- _Your objective_:
Could the entries below be reproduced exactly, with the images removed?

──────────────────────────────

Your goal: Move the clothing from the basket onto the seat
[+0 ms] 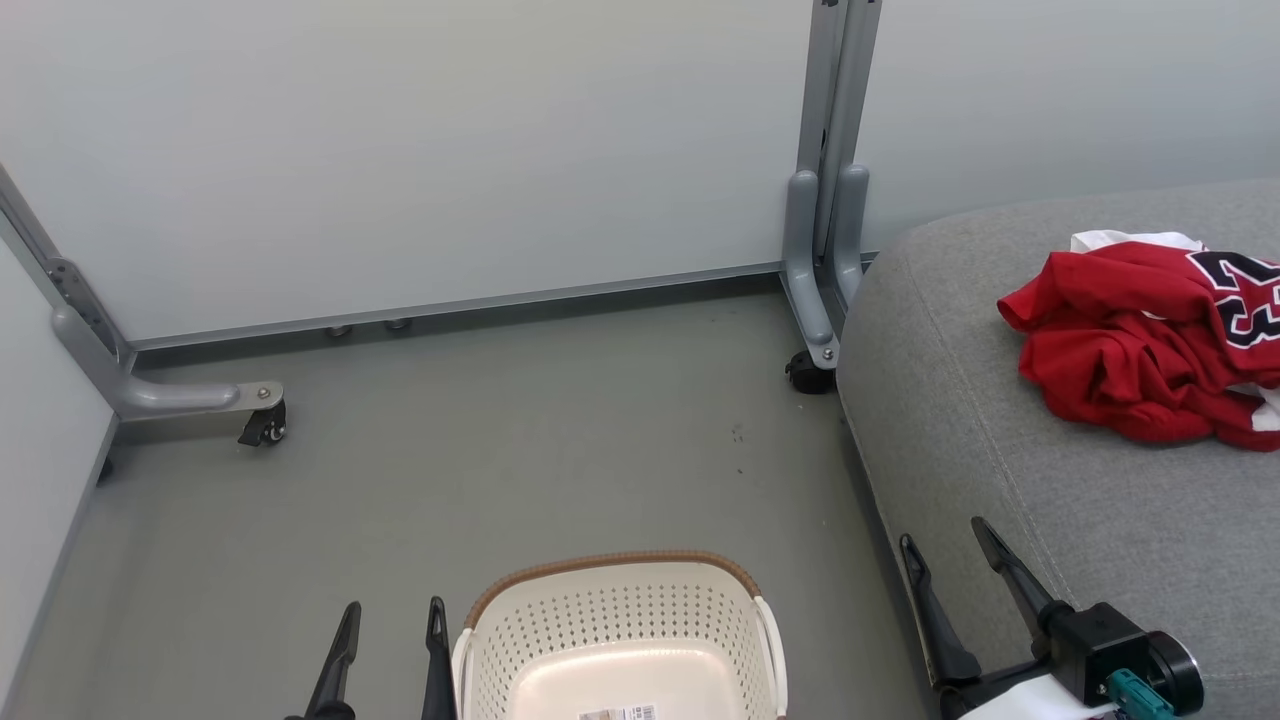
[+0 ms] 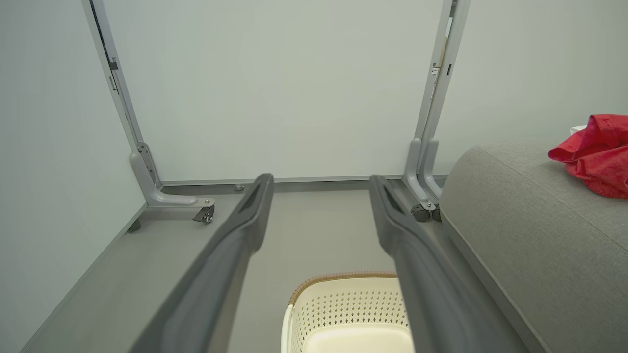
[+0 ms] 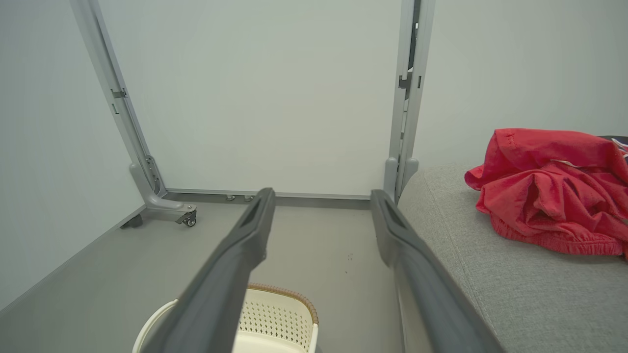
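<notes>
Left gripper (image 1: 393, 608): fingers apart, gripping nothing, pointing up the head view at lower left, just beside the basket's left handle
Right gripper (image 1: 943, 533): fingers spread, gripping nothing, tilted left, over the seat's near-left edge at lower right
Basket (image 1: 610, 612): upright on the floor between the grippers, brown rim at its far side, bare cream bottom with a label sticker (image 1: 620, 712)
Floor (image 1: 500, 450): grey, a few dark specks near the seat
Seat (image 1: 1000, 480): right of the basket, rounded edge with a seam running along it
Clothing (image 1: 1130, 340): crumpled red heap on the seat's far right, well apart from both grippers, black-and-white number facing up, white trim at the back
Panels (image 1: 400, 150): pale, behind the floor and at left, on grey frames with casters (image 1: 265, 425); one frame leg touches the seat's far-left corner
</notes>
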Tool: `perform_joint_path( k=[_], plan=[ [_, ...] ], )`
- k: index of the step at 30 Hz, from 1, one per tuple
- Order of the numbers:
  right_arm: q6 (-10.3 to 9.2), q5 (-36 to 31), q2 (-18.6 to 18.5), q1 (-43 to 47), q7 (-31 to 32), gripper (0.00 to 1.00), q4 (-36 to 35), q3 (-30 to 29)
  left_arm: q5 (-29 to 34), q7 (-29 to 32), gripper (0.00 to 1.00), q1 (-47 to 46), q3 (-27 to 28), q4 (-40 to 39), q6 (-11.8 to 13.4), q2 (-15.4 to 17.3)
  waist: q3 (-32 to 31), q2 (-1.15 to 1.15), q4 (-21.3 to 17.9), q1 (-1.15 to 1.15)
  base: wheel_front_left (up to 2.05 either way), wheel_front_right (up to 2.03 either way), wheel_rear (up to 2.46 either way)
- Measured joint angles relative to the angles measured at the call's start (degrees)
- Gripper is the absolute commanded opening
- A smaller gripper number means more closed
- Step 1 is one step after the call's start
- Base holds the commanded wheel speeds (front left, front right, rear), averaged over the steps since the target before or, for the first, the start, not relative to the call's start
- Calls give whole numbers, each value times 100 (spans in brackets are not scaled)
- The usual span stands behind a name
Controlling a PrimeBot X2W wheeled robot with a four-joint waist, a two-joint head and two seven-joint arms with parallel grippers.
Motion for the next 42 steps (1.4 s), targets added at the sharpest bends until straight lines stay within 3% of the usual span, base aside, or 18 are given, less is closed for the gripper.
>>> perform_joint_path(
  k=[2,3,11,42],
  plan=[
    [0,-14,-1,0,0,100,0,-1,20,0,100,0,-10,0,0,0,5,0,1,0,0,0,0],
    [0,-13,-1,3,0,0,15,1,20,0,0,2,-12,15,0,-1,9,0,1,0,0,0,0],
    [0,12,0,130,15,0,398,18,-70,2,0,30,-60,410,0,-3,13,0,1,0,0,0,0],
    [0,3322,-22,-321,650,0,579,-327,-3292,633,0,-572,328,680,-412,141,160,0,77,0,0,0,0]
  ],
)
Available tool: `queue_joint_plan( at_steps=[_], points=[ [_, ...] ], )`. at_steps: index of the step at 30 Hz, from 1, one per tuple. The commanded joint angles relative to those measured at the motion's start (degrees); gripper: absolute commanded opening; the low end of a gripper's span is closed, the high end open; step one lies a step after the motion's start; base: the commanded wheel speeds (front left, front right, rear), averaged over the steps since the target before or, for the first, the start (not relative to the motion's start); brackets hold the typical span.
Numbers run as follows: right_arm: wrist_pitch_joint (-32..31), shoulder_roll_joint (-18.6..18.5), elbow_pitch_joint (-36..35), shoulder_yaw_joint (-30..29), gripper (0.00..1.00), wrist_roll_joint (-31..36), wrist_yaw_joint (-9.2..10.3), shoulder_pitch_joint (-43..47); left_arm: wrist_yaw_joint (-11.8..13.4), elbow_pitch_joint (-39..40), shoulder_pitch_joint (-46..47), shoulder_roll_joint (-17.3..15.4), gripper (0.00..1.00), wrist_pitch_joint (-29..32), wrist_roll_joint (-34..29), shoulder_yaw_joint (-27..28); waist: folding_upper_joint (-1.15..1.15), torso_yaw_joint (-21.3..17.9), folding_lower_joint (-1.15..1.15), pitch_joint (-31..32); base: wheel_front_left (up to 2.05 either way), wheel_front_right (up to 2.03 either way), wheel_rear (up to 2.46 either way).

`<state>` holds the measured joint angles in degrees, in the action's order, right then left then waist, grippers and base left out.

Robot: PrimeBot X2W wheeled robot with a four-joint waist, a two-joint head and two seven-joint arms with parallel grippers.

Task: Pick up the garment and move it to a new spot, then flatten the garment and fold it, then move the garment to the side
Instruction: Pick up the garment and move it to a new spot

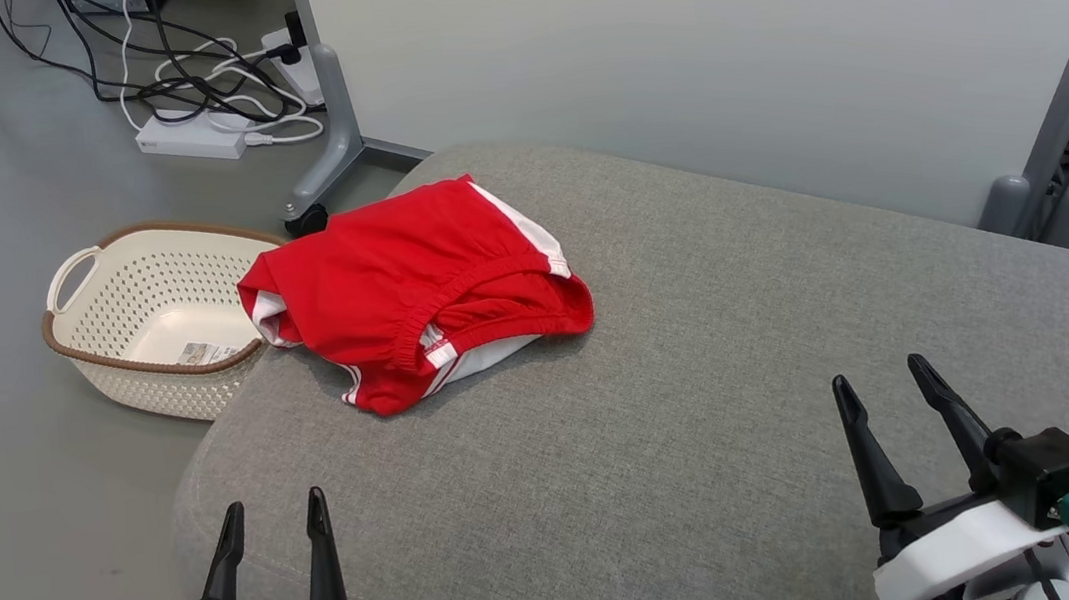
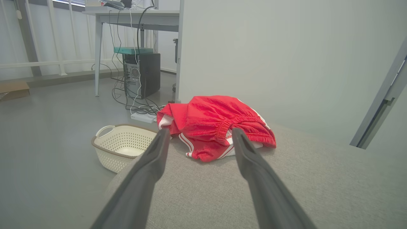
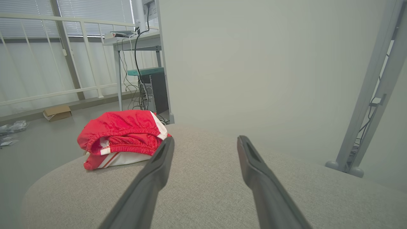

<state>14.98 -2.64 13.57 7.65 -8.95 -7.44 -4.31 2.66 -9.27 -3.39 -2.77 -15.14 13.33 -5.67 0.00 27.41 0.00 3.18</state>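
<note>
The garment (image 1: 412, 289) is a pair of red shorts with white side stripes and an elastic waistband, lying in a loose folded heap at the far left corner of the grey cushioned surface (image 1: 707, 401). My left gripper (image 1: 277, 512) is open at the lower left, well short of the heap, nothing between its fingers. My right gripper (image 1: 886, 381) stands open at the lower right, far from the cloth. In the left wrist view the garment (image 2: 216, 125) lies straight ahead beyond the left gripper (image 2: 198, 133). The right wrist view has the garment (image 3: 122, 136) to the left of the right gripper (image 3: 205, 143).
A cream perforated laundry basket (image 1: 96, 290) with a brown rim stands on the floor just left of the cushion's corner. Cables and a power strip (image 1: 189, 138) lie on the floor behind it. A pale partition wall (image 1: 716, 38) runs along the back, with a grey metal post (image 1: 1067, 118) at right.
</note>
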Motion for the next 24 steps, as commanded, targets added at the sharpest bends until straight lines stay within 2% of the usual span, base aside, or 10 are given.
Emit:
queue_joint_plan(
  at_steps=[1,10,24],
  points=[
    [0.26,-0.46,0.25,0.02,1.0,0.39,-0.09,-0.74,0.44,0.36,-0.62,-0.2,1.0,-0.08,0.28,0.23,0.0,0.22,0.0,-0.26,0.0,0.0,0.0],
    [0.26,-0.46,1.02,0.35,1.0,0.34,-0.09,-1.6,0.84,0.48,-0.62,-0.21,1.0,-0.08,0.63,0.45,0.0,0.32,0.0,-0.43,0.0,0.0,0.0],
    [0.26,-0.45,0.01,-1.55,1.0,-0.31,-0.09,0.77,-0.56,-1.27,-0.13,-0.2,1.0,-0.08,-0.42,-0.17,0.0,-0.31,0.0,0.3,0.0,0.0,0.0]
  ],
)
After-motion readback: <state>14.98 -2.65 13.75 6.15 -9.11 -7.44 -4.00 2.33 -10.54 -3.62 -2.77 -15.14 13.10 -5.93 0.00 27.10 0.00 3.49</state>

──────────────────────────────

- _Response to the task_:
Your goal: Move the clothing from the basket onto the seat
[+0 ms] 
[+0 ms] 
[+0 ms] 
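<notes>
Left gripper (image 1: 393, 608): fingers apart, gripping nothing, pointing up the head view at lower left, just beside the basket's left handle
Right gripper (image 1: 943, 533): fingers spread, gripping nothing, tilted left, over the seat's near-left edge at lower right
Basket (image 1: 610, 612): upright on the floor between the grippers, brown rim at its far side, bare cream bottom with a label sticker (image 1: 620, 712)
Floor (image 1: 500, 450): grey, a few dark specks near the seat
Seat (image 1: 1000, 480): right of the basket, rounded edge with a seam running along it
Clothing (image 1: 1130, 340): crumpled red heap on the seat's far right, well apart from both grippers, black-and-white number facing up, white trim at the back
Panels (image 1: 400, 150): pale, behind the floor and at left, on grey frames with casters (image 1: 265, 425); one frame leg touches the seat's far-left corner
</notes>
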Tool: `perform_joint_path( k=[_], plan=[ [_, ...] ], )`
- k: index of the step at 30 Hz, from 1, one per tuple
- Order of the numbers:
  right_arm: q6 (-10.3 to 9.2), q5 (-36 to 31), q2 (-18.6 to 18.5), q1 (-43 to 47), q7 (-31 to 32), gripper (0.00 to 1.00), q4 (-36 to 35), q3 (-30 to 29)
  left_arm: q5 (-29 to 34), q7 (-29 to 32), gripper (0.00 to 1.00), q1 (-47 to 46), q3 (-27 to 28), q4 (-40 to 39), q6 (-11.8 to 13.4), q2 (-15.4 to 17.3)
  waist: q3 (-32 to 31), q2 (-1.15 to 1.15), q4 (-21.3 to 17.9), q1 (-1.15 to 1.15)
  base: wheel_front_left (up to 2.05 either way), wheel_front_right (up to 2.03 either way), wheel_rear (up to 2.46 either way)
- Measured joint angles relative to the angles measured at the call's start (degrees)
- Gripper is the absolute commanded opening
- A smaller gripper number means more closed
- Step 1 is one step after the call's start
- Base holds the commanded wheel speeds (front left, front right, rear), averaged over the steps since the target before or, for the first, the start, not relative to the call's start
- Calls give whole numbers, each value times 100 (spans in brackets are not scaled)
- The usual span stands behind a name
Controlling a PrimeBot X2W wheeled robot with a four-joint waist, a two-joint head and two seven-joint arms with parallel grippers.
Motion for the next 42 steps (1.4 s), targets added at the sharpest bends until straight lines stay within 3% of the usual span, base aside, or 18 are given, less is closed for the gripper.
>>> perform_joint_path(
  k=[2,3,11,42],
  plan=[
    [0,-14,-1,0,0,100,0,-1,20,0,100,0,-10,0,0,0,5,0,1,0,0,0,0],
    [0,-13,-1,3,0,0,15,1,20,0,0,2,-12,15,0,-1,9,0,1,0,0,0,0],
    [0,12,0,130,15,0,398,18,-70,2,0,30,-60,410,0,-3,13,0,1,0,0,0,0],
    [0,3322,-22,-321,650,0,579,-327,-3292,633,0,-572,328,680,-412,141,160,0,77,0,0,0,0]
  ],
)
Available tool: `queue_joint_plan( at_steps=[_], points=[ [_, ...] ], )`. at_steps: index of the step at 30 Hz, from 1, one per tuple. The commanded joint angles relative to those measured at the motion's start (degrees); gripper: absolute commanded opening; the low end of a gripper's span is closed, the high end open; step one lies a step after the motion's start; base: the commanded wheel speeds (front left, front right, rear), averaged over the steps since the target before or, for the first, the start (not relative to the motion's start); brackets hold the typical span.
Numbers run as follows: right_arm: wrist_pitch_joint (-32..31), shoulder_roll_joint (-18.6..18.5), elbow_pitch_joint (-36..35), shoulder_yaw_joint (-30..29), gripper (0.00..1.00), wrist_roll_joint (-31..36), wrist_yaw_joint (-9.2..10.3), shoulder_pitch_joint (-43..47); left_arm: wrist_yaw_joint (-11.8..13.4), elbow_pitch_joint (-39..40), shoulder_pitch_joint (-46..47), shoulder_roll_joint (-17.3..15.4), gripper (0.00..1.00), wrist_pitch_joint (-29..32), wrist_roll_joint (-34..29), shoulder_yaw_joint (-27..28); waist: folding_upper_joint (-1.15..1.15), torso_yaw_joint (-21.3..17.9), folding_lower_joint (-1.15..1.15), pitch_joint (-31..32); base: wheel_front_left (up to 2.05 either way), wheel_front_right (up to 2.03 either way), wheel_rear (up to 2.46 either way).

`<state>` holds the measured joint angles in degrees, in the action's order, right then left then waist, grippers and base left out.

Robot: PrimeBot X2W wheeled robot with a four-joint waist, a two-joint head and two seven-joint arms with parallel grippers.

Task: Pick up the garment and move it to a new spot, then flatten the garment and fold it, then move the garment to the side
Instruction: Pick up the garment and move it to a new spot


<state>14.98 -2.64 13.57 7.65 -8.95 -7.44 -4.31 2.66 -9.27 -3.39 -2.77 -15.14 13.33 -5.67 0.00 27.41 0.00 3.18</state>
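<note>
The garment (image 1: 412, 289) is a pair of red shorts with white side stripes and an elastic waistband, lying in a loose folded heap at the far left corner of the grey cushioned surface (image 1: 707, 401). My left gripper (image 1: 277, 512) is open at the lower left, well short of the heap, nothing between its fingers. My right gripper (image 1: 886, 381) stands open at the lower right, far from the cloth. In the left wrist view the garment (image 2: 216, 125) lies straight ahead beyond the left gripper (image 2: 198, 133). The right wrist view has the garment (image 3: 122, 136) to the left of the right gripper (image 3: 205, 143).
A cream perforated laundry basket (image 1: 96, 290) with a brown rim stands on the floor just left of the cushion's corner. Cables and a power strip (image 1: 189, 138) lie on the floor behind it. A pale partition wall (image 1: 716, 38) runs along the back, with a grey metal post (image 1: 1067, 118) at right.
</note>
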Motion for the next 24 steps, as commanded, targets added at the sharpest bends until straight lines stay within 2% of the usual span, base aside, or 10 are given.
Emit:
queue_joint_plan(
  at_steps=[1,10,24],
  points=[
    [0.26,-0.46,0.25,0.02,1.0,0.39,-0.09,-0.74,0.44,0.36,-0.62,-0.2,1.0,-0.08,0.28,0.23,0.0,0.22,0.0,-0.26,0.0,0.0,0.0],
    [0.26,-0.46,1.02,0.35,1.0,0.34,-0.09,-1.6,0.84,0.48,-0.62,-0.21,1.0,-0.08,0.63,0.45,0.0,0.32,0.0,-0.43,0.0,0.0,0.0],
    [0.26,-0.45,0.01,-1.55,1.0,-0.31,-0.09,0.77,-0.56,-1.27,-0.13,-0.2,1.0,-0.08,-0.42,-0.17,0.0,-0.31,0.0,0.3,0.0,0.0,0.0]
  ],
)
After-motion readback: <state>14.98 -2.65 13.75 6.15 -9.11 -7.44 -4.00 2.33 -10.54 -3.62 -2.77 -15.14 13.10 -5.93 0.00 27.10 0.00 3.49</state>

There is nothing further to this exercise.